In this case, there’s an existing GUI class we can adopt.

class SayDialog(tk.Frame):
    '''Simple Say dialog.'''
    
    window_title = "Message!"
    
    def __init__(self, s=''):
        tk.Frame.__init__(self, tk.Toplevel())
        
        self.s = s
        self._set_display()
        
    def _set_display(self):
        self._set_master_properties()
        self._set_dimensions()
        self._center_window()
        self.grid()
        self._display_components()
        self.master.wait_window(self)
        
    def _set_master_properties(self):
        self.master.title(self.window_title)
        self.master.deiconify()
        self.bind("<Return>", self.master.destroy)
        self.bind("<Escape>", self.master.destroy)
        
    def _set_dimensions(self):
        self.h = 75
        self.w = 250
        
    def _display_components(self):
        self._display_say_text()
        self._display_OK_button()
        
    def _display_say_text(self):
        self.text_say = tk.Label(self, text=self.s)
        self.text_say.grid(column=0, row=0)
    
    def _display_OK_button(self):
        self.btn_OK = tk.Button(self, text='Close', command=self.master.destroy)
        self.btn_OK.grid(column=0, row=1)
        
    def _center_window(self):
        screen_height = self.master.winfo_screenheight()
        screen_width = self.master.winfo_screenwidth()
        window_height = self.h
        window_width = self.w
        
        new_y_position = (screen_height - window_height) / 2
        new_x_position = (screen_width - window_width) / 2
        new_position = '%dx%d+%d+%d' % (window_width, window_height, 
                                          new_x_position, new_y_position)
        self.master.geometry(newGeometry=new_position)

####################------------------------------------------------------------
## Ask and Say dialogs -- Dead Code
####################------------------------------------------------------------

Understanding how it works isn’t particularly important.
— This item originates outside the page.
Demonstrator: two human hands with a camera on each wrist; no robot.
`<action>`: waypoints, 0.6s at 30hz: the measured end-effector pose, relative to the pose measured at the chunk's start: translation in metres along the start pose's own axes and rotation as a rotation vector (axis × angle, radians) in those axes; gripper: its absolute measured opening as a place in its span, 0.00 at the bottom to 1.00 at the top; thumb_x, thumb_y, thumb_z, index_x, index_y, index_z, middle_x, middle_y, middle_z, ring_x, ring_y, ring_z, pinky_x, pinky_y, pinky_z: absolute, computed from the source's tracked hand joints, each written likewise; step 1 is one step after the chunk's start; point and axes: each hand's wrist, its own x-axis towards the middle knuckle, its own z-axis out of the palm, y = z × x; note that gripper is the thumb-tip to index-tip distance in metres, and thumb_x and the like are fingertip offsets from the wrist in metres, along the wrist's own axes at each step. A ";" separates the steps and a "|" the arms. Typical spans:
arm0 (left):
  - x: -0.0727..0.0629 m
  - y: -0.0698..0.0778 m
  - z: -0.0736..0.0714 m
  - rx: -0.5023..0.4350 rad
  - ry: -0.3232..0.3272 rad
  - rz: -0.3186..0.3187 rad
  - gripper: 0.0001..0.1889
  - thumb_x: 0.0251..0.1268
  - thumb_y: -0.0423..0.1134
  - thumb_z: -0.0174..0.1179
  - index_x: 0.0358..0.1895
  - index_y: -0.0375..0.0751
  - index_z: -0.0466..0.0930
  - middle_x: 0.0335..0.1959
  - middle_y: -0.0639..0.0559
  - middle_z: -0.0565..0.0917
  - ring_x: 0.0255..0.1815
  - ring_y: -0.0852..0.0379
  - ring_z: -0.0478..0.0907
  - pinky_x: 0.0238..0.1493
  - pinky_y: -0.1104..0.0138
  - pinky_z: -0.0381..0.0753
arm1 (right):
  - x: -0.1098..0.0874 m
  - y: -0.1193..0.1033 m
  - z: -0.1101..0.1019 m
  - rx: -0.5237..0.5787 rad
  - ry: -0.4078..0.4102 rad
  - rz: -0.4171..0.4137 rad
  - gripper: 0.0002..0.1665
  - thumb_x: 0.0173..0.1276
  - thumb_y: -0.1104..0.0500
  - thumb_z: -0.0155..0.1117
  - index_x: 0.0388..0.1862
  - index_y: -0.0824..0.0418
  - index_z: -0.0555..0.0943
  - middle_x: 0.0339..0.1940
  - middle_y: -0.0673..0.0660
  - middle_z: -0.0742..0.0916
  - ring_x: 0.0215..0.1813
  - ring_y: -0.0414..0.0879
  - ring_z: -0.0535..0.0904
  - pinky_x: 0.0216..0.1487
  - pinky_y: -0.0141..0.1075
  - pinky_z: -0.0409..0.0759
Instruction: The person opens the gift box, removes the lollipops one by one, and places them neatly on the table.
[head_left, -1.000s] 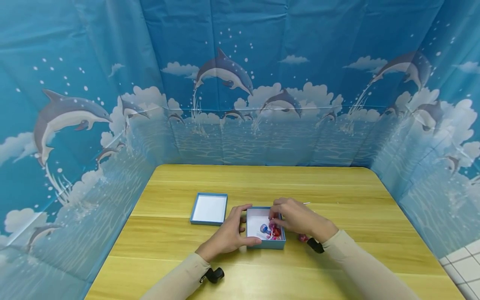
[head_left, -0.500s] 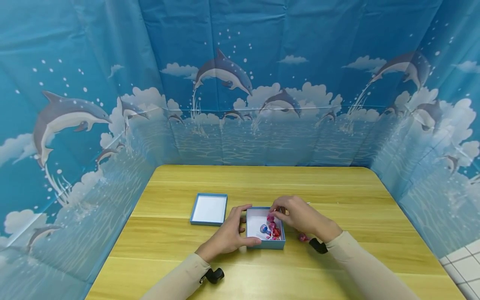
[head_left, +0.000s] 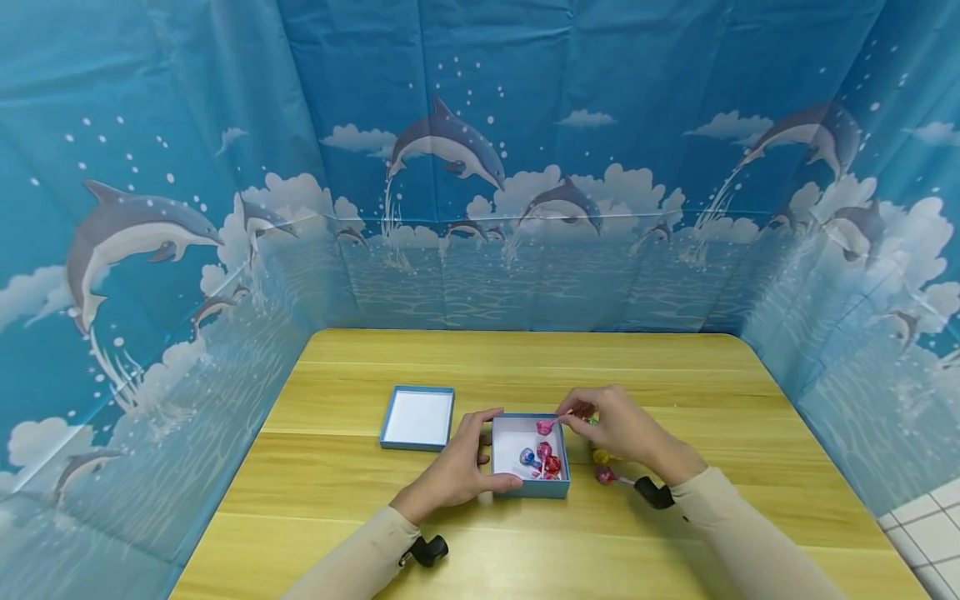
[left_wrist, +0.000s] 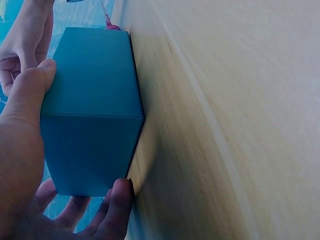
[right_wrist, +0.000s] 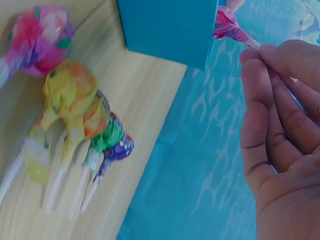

A SayDialog instance is created and the call to create it blocks until the dialog is closed. So instead of:

@responder(Say)
def say(self, text):
    print text
    return {}

We have:

@responder(Say)
def say(self, text):
    gui.SayDialog(text) # blocks until closed
    # it's ok to block and return, the client is blocking too,
    return {}

And that’s it! From now on, if we call media.say("text"), a window will pop up containing text. media.say() will not return until that window is closed.